CSD report outlines the challenges, and cost, of helping dyslexic students
City Schools of Decatur’s soul-searching over the best way to help dyslexic students might leave the school system searching for ways to pay for additional services.
A report produced by Superintendent David Dude explored what CSD is already doing to help all students with disabilities. The report found that 56 percent of all CSD students are receiving some level of additional educational support, from special education plans to services for gifted students. Of that number, 22 percent of CSD students are categorized as gifted, while 14 percent are in remedial education or early intervention programs.
Reaching and identifying more students, specifically those with dyslexia, would cost money, the report says. Training teachers on specific methods of teaching dyslexic students, like the Orton-Gillingham method, would cost $425,000 in the first year and $42,500 per year for new staff.
Tutoring 20 percent of K-5 students in Orton-Gillingham for one hour a week would cost $1.5 million per year. These suggestions could be funded with local taxes and grants. But the report notes that raising taxes to pay for extra services is something the School Board might consider.
“At current valuations, $10.6 million is ‘left on the table’ due to the difference between the current millage (18.66 mils) and the maximum legal millage (25 mils),” the report says.
The report recommends CSD identify grant funding to pay for additional programs. The report also recommends a third-party evaluation of CSD’s special education program.
CSD produced the report after an emotional Aug. 2 work session where School Board members listened to parents of dyslexic students discuss their frustration with obtaining support from the school system.
Dude offered a preview of the report at the School Board’s Sept. 6 meeting.

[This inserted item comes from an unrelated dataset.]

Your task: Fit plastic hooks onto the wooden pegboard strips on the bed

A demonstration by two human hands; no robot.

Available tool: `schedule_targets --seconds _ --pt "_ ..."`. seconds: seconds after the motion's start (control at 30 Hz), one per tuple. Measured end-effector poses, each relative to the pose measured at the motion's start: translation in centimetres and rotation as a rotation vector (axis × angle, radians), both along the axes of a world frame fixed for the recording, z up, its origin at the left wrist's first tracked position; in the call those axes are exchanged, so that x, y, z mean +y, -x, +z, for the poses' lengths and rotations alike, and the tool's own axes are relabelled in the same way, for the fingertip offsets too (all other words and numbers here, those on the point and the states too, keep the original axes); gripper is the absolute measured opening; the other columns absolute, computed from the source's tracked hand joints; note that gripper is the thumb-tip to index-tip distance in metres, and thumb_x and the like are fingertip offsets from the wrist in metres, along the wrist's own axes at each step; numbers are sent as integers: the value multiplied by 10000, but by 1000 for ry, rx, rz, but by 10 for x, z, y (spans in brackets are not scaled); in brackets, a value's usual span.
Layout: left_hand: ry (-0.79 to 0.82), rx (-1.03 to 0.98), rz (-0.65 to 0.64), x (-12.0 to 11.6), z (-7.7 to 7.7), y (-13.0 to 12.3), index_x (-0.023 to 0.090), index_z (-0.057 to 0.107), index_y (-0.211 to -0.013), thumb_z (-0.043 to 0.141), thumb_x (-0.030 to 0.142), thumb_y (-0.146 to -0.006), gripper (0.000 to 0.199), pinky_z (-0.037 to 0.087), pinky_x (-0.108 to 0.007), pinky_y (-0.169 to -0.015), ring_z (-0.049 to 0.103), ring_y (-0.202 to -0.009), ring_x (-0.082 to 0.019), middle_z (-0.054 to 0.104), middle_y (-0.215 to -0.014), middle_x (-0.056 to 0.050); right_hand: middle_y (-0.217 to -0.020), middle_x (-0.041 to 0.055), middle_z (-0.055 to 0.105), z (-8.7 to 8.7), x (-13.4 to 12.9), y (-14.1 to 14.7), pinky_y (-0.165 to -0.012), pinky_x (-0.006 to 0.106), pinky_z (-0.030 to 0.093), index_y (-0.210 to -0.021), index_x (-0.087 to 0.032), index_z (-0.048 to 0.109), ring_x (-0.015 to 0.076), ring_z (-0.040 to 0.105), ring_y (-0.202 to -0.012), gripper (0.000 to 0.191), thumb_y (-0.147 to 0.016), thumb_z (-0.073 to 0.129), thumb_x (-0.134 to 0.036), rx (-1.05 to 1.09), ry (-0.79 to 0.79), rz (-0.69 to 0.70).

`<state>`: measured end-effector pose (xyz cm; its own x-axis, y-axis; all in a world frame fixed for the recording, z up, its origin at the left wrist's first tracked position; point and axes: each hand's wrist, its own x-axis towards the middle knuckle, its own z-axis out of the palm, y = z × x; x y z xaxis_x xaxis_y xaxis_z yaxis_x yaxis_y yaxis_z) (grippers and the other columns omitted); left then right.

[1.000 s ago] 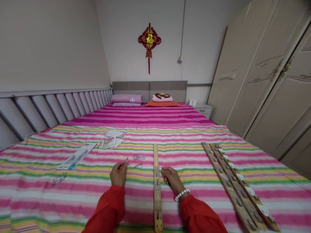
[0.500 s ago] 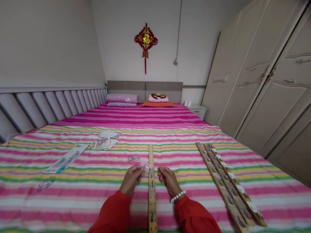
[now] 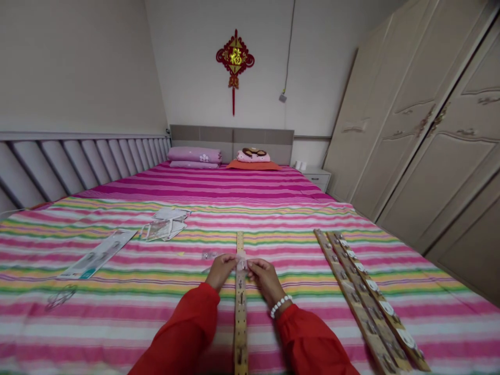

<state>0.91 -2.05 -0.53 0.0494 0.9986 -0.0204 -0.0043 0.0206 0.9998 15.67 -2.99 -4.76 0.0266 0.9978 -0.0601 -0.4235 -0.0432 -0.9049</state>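
Both hands meeting over the wooden strip (image 3: 239, 307) lying lengthwise on the striped bed (image 3: 117, 291): left hand (image 3: 220, 270) and right hand (image 3: 264, 275) pinching a small clear piece (image 3: 241, 262) together, probably steadying it above the holes.

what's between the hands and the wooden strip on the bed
Nothing visible. The left hand and right hand meet right over the wooden strip, pinching a small clear piece above it. The other small clear piece lies off to the left.
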Motion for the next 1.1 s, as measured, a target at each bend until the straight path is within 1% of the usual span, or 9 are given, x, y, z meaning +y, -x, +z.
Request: schedule_targets --seconds 0.07,0.2,0.3,0.37,0.43,0.7,0.93,1.1 --pt "-25 -15 0 8 -6 -3 150 646 -578 709 405 -516 270 418 -256 -587 530 -545 -131 589 -508 17 -544 11 646 1 5 1 -453 216 403 -678 -127 710 90 517 -454 278 -523 814 -333 -14 -10 -6" --pt "-28 -25 86 22 -23 -5 141 641 -632 709 380 -503 280 437 -268 -604 564 -563 -148 617 -541 7 -523 11 646 -3 11 4 -442 216 399 -657 -131 699 95 520 -448 225 -530 793 -292 -33 17 -31" --pt "-17 -10 126 28 -36 -6 146 624 -640 702 378 -496 284 443 -279 -615 578 -575 -160 616 -548 4 -506 5 637 -8 14 7 -424 214 390 -623 -138 677 96 513 -432 191 -527 770 -274 -52 44 -58" --pt "-17 6 139 30 -42 -7 153 611 -630 686 384 -507 272 438 -280 -607 578 -576 -164 608 -545 6 -493 -1 628 -11 16 9 -413 211 382 -611 -139 663 94 506 -419 171 -529 754 -260 -62 56 -70" --pt "-19 26 148 31 -45 -7 159 600 -618 669 379 -518 252 430 -276 -593 574 -572 -164 602 -544 8 -475 -9 615 -13 17 11 -395 205 363 -603 -141 650 90 492 -402 155 -530 738 -245 -75 69 -81" --pt "-20 104 158 36 -46 -6 159 606 -591 652 289 -531 150 429 -264 -563 573 -556 -162 594 -515 13 -426 -40 567 -14 22 16 -353 187 304 -595 -145 615 72 442 -359 106 -542 678 -212 -115 107 -123" --pt "-11 125 191 39 -57 -7 150 633 -643 650 257 -571 130 455 -258 -564 597 -579 -166 621 -550 1 -383 -64 519 -18 25 19 -336 187 272 -571 -157 592 60 392 -326 85 -542 657 -203 -129 120 -144" --pt "2 124 217 40 -62 -9 148 647 -695 654 236 -593 135 477 -260 -586 618 -611 -171 643 -592 -10 -371 -69 507 -21 27 20 -337 187 273 -556 -166 575 63 392 -324 91 -543 657 -204 -136 121 -155"
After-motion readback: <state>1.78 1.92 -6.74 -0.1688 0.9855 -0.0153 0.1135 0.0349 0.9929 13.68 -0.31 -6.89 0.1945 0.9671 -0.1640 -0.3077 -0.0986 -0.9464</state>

The superintendent made a point of assuring special education teachers that the review of CSD’s practices isn’t an indictment of their work in the classroom.
“I don’t think anybody is questioning the integrity or ability of our teaching staff or other experts in education,” Dude said. “When you finally are able to have a discussion on opportunities for improvement, sometimes that can be really difficult especially when you pour your heart and soul into everything you do. I shared with my team I’m so used to having arrows slung at me, I forget that normal people are a little more sensitive to those things, that we do have to remember their perspective as well. They’re in the trenches every day. I don’t think anyone doubts they have the best interest of our students at hand.”